Jayapura, Jubi – Koalisi Kampus untuk Demokrasi Papua dan Swara Akar Papua menggelar diskusi ‘Sa Bicara! Bagian 1’ dengan topik ‘Menilik Visi Misi Calon Presiden dan Wakil Presiden dalam Pemilu 2024’ di Kantor Koalisi Kampus untuk Demokrasi Papua Jl Bosnik BTN Kamkey, Awiyo, Abepura, Kota Jayapura, Papua pada Rabu (31/1/2024).
Diskusi yang dimoderatori Simon M Bonay dan Antonius Jeujanan itu menghadirkan empat narasumber, Kilitus Wetipo (Swara Akar Papua), Novita Opki (Aktivis Kesetaraan Gender), Dina Danomira (Papua Trada Sampah), dan Margaretha M Yarisetouw (Duta Damai Papua).
Dina Danomira yang juga aktivis masyarakat adat di Papua menyampaikan tahun ini ada 50 persen pemilih pemuda yang akan ikut berpartisipasi dalam pemilu.
“Jadi menurut saya, penting saat kitong punya suara sebagai pemuda yang nanti akan berkontribusi ke depan, kitorang harus ikut serta dalam pemilihan ini dan kalau saya mau ikut serta, saya juga harus pelajari para paslon,” ujarnya.
Danomira mengatakan yang ia dalami pada saat Debat Capres adalah isu lingkungan, masyarakat adat, pendidikan, dan beberapa lagi terutama isu HAM di Tanah Papua.
Menurtunya visi dan misi Capres masih terlalu umum. “Nomor satu, dua, dan tiga mereka punya niat, passion, aksi itu, bisa lebih kelihatan pada saat mereka debat,” katanya.
Sejauh ini, katanya, visi dan misi yang sesuai dangan harapan dan hati nuraninya adalah terkait pro lingkungan. Sebab visi dan misi terkait peraturan yang pro lingkungan membangun keadilan sosial. Apapun itu, tambahnya, pasti berhubungan dengan lingkungan dan keadilan sosial yang selama ini dirasa masih kurang sekali.

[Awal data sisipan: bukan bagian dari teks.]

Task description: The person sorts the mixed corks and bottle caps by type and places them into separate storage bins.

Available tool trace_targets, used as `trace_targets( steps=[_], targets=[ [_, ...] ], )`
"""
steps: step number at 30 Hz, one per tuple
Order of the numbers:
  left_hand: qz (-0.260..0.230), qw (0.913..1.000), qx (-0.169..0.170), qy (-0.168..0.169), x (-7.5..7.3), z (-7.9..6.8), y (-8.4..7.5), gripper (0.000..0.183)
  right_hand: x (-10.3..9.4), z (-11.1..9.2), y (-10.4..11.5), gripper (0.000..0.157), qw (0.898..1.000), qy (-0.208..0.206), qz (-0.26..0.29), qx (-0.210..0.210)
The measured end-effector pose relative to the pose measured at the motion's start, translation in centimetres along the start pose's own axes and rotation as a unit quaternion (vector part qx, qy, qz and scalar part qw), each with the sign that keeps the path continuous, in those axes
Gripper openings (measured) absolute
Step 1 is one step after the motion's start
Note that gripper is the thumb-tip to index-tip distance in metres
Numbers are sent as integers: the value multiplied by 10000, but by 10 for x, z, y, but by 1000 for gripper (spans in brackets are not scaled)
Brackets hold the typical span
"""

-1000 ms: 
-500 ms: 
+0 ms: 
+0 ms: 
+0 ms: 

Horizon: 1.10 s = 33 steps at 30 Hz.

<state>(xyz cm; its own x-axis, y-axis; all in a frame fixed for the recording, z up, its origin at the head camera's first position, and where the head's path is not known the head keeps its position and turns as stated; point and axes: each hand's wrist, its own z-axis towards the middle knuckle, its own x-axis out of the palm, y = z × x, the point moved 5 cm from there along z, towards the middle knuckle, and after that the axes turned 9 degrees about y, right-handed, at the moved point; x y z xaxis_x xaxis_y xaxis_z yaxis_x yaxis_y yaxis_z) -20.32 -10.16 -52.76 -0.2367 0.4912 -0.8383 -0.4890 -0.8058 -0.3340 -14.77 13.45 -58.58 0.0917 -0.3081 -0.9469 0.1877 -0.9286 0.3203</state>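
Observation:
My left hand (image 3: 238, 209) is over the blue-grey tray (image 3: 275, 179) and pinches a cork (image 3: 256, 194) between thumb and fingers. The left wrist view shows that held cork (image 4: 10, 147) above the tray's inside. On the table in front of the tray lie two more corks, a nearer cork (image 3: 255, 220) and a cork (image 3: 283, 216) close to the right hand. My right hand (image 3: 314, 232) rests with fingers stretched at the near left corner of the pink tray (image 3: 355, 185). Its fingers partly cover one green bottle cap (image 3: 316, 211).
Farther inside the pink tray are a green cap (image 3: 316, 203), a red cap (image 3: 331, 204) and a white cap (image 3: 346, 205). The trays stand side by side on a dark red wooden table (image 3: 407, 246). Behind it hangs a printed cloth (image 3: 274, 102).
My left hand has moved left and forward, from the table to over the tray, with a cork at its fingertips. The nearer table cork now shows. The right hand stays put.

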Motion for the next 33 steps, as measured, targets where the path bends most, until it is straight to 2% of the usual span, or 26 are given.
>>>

“Setelah melihat debat-debat yang ada, memang jejak rekam ketiga paslon terhadap lingkungan masih kurang, tetapi dari situ saya bisa pelajari mana paslon yang tidak saya pilih nantinya,” ujarnya.
Magareta Yarisetouw mengaku sedikit kecewa kepada salah satu paslon yang maju tidak sesuai dengan prosedur. Terkait debat ia menyorot isu keberagaman dan toleransi. Menurutnya pembahasan ketiga calon secara umum tidak begitu detail.
“Waktu itu Pak Anies Baswedan ditanya tentang rumah ibadah di Jakarta, lalu ia memberi jawaban, waktu itu ia menjawab sebagai gubernur banyak tempat ibadah yang didirikan untuk kaum minoritas,” katanya.
Seharusnya, lanjut Yarisetouw, Anies membahas bagaimana aturan-aturan, agama, suku, dan lain sebagainya di daerah di seluruh Indonesia. “Ini bisa memihak juga ke kaum minoritas atau bagaimana kaum minoritas bisa merasa nyaman di tengah-tengah kaum mayoritas,” ujarnya.
Kilitus Wetipo menangapi mengenai isu keamanan dan perdamaian. Menurutnya Papua sudah punya sejarah masa lalu yang buruk dengan pendekatan yang salah dari pemerintah pusat.
“Beberapa poin yang disampaikan pada saat debat capres ketiga mengenai pertahanan, keamanan, hubungan internasional, dan geopolitik itu cukup menarik, yaitu kebijakan politik luar negeri Indonesia nanti yang bebas aktif,” katanya.
Bagi pemikir Hubungan Internasional, katanya, perlu dipertanyaakan apakah kebijakan bebas aktif perlu dikoreksi lagi. Kemudian pada debat ketiga juga ada poin menarik yang dibahas tentang pertahanan dan keamanan Indonesia. “Kalau pertahanan dan keamanan pasti dikuasai oleh Prabowo Subianto sebagai seorang Menteri Pertahanan dan punya banyak pengalaman di dunia militer,” katanya.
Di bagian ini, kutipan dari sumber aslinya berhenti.